7. The question as to whether an existing operator is entitled to file a revision under S. 90 as person aggrieved (was raised before the Full Bench of High Court Andhra Pra-desh in the case of Secretary RTA v. E. Rama Rao (supra) but it was not decided on the ground that it is not necessary for the purpose of that case to decide that question. This is clear from paragraph 27 of the judgment of the Full Bench. The Appellate Tribunal as such, was not justified to rely on the aforesaid decision of the Andhra Pradesh High Court for dismissing the revision as not maintainable.
8. As the petitioners have the alternative remedy of revision before the Tribunal against the impugned orders of the RTAs, we are not inclined to entertain these writ petitions under Art. 226 of the Constitution. These writ petitions are liable to be dismissed on the ground of alternative remedy.
9. Learned counsel for the petitioners have further argued that in view of the aforesaid order of the Appellate Tribunal, holding that the revision at the instance of the existing operators is not maintainable, petitioners did not file the revision and if they are directed to file revision now, their revision may be time barred, and in any case the Appellate Tribunal is not functioning inasmuch as the Presiding Officer of the Appellate Tribunal has been.transferred and no person in his place has been appointed so far.
10. In view of the non appointment of the new Presiding Officer of the Appellate Tribunal, we have entertained some writ petitions against the orders of the RTA earlier as the revisions could not have been effectively dealt with in the absence of the Presiding Officer. But as Sri N. S. Gupta, District and Sessions Judge, Lalitpur has already been appointed as the Presiding Officer of the Appellate Tribunal, petitioners cannot have that grievance now.

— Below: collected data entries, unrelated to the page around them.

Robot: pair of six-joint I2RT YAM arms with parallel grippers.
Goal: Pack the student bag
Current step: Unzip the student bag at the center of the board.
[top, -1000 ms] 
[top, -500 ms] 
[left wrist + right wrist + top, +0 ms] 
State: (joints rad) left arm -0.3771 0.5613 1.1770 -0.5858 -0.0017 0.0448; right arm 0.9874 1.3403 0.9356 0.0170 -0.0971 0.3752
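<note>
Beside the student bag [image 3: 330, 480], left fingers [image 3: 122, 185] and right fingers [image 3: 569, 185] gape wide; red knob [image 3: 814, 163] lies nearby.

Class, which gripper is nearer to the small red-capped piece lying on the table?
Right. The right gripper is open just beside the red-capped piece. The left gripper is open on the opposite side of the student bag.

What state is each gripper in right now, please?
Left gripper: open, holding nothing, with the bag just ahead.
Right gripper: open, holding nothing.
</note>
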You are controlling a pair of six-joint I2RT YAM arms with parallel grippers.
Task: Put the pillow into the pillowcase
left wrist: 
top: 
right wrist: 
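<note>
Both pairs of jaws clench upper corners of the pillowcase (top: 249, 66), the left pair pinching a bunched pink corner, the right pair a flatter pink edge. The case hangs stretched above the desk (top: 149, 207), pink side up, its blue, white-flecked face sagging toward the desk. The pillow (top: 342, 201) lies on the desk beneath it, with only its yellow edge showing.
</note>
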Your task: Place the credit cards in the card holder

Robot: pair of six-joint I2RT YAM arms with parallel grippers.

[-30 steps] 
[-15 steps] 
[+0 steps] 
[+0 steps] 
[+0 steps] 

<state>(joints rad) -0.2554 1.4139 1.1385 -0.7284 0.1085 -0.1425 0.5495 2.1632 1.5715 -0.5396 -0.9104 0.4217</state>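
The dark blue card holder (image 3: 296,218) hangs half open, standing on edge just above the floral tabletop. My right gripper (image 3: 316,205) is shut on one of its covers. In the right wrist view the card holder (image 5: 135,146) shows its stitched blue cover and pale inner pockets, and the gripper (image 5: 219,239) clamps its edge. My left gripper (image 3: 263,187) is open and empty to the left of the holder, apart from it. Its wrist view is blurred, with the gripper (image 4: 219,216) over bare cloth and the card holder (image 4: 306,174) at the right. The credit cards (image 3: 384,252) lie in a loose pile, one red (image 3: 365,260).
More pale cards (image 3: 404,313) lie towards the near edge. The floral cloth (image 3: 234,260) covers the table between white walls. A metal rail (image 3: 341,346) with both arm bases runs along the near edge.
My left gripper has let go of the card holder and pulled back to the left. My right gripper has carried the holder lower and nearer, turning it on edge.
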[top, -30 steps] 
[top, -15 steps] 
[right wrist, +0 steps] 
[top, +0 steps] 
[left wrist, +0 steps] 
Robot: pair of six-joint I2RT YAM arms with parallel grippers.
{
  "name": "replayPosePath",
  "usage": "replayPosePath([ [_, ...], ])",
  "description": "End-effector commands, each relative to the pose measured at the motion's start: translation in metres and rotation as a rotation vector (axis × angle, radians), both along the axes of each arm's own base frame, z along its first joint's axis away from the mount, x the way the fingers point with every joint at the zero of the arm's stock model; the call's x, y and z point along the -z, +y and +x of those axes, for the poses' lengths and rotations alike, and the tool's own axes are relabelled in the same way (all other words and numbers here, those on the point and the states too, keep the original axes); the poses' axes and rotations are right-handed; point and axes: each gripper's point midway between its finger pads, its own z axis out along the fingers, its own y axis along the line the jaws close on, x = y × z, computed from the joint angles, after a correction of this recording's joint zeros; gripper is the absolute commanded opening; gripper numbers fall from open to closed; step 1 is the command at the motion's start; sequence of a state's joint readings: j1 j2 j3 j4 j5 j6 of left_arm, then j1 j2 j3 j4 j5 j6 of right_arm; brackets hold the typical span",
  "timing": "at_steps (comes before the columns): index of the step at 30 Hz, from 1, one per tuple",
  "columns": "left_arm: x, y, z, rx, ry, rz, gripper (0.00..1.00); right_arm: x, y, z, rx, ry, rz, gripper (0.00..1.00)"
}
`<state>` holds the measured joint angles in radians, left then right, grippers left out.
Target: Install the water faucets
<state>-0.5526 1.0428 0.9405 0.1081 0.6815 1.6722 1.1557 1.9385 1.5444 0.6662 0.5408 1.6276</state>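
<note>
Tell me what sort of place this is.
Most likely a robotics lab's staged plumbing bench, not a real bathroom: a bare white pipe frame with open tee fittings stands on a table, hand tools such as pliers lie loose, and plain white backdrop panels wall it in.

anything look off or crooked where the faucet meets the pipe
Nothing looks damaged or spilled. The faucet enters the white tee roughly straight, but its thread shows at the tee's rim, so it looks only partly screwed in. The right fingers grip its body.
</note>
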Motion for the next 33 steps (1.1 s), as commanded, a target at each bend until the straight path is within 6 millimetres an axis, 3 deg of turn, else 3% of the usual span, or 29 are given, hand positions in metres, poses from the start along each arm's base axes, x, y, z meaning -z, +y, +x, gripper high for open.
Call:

We as such do not find any justification now to entertain these writ petitions after the appointment of the Presiding Officer of the Appellate Tribunal before whom the petitioners can file revisions. So far as the plea of limitation for filing the revisions is concerned as we are holding that the revisions against the impugned orders are maintainable, we
consider it proper, in the circumstances of the case to issue the following direction while dimissing the writ petitions.
11. It will be open to the petitioners to file revisions before the Appellate Tribunal within three weeks from today and if the revisions are filed within the time mentioned above, same shall be considered by the Appellate Tribunal in accordance with law and will not be dismissed on the ground of limitation. The Appellate Tribunal shall decide the revisions expeditiously as far as possible within two months from the date of filing of the revisions along with the certified copy of this judgment.
12. For the reasons given above these writ petition are dismissed.
13. In view of the facts and circumstances of the case there shall be no order as to costs.
14. Petition dismissed.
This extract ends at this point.